Within the local polynomial framework, the linear predictor $\eta(a)$ is approximated locally at one particular value $a_0$ for age by a line (local linear, degree $p=1$) or a parabola (local quadratic, degree $p=2$).

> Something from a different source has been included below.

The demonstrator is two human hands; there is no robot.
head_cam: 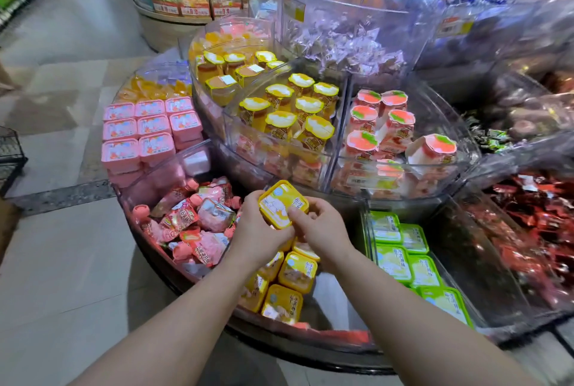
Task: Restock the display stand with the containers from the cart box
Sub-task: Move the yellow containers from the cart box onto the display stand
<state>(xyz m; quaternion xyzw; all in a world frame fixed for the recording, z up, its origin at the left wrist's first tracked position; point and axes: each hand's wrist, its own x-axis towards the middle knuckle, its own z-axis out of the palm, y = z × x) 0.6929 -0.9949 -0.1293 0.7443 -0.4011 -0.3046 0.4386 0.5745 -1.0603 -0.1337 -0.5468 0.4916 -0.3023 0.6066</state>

For a general degree $p$, the linear predictor for a neighbor of $a_0$, labeled $a_i$ is equivalent to the Taylor approximation

$$
\eta(a_i) = \eta(a_0) + \eta^{(1)}(a_0)(a_i - a_0) + \frac{\eta^{(2)}(a_0)}{2}(a_i - a_0)^2 + ... + \frac{\eta^{(p)}(a_0)}{p!}(a_i - a_0)^p
$$

$\eta(a_i)$ can be estimated by maximizing

$$
\Sigma_{i=1}^{N} \ell_i \{Y_i, g^{-1} (\beta_0 + \beta_1(a_i-a_0)+ \beta_2(a_i-a_0)^2 ... +
\beta_p(a_i-a_0)^p) \} K_h(a_i - a_0)
$$

Where:

-   $\ell_i$ is the binomial log-likelihood $\ell_i\{Y_i, \pi\} = Y_ilog\{\pi\} + (1-Y_i)log\{1-\pi\}$

-   $K_h$ is the kernel function with the specified smoothing parameter $h$, also called "bandwidth" or "window width"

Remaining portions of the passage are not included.